▸ WHAT TO PRODUCE: From the line that includes "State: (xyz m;" down to the final line of the data below, copy every line exactly and leave the rest out.

▸ DATA SECTION:
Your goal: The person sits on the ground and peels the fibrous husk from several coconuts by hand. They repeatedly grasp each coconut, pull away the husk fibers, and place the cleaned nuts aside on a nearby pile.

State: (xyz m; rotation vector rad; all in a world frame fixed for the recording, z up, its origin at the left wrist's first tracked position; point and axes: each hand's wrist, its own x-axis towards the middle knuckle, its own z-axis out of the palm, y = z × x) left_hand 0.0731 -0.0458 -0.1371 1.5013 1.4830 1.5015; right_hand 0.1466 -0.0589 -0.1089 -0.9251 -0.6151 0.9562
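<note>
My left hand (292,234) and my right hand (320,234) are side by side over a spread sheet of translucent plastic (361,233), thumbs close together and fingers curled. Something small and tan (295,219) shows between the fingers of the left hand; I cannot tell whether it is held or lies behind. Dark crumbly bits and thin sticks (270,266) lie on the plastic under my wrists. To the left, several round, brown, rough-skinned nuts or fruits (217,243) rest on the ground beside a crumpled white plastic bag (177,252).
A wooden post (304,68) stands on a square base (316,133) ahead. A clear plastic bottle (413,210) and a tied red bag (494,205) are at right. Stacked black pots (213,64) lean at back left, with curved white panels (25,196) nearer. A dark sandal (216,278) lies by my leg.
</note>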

▸ ANSWER TO THIS TASK:
State: (xyz m; rotation vector rad; all in a world frame fixed for the recording, z up, its origin at the left wrist's first tracked position; point and axes: each hand's wrist, its own x-axis towards the middle knuckle, its own z-axis out of the palm, y = z × x) left_hand 0.0731 -0.0458 -0.1371 1.5013 1.4830 1.5015; right_hand 0.1466 -0.0589 -0.1089 -0.9251 -0.6151 0.9562
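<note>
My left hand (292,234) and my right hand (320,234) are side by side over a spread sheet of translucent plastic (361,233), thumbs close together and fingers curled. Something small and tan (295,219) shows between the fingers of the left hand; I cannot tell whether it is held or lies behind. Dark crumbly bits and thin sticks (270,266) lie on the plastic under my wrists. To the left, several round, brown, rough-skinned nuts or fruits (217,243) rest on the ground beside a crumpled white plastic bag (177,252).
A wooden post (304,68) stands on a square base (316,133) ahead. A clear plastic bottle (413,210) and a tied red bag (494,205) are at right. Stacked black pots (213,64) lean at back left, with curved white panels (25,196) nearer. A dark sandal (216,278) lies by my leg.
</note>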

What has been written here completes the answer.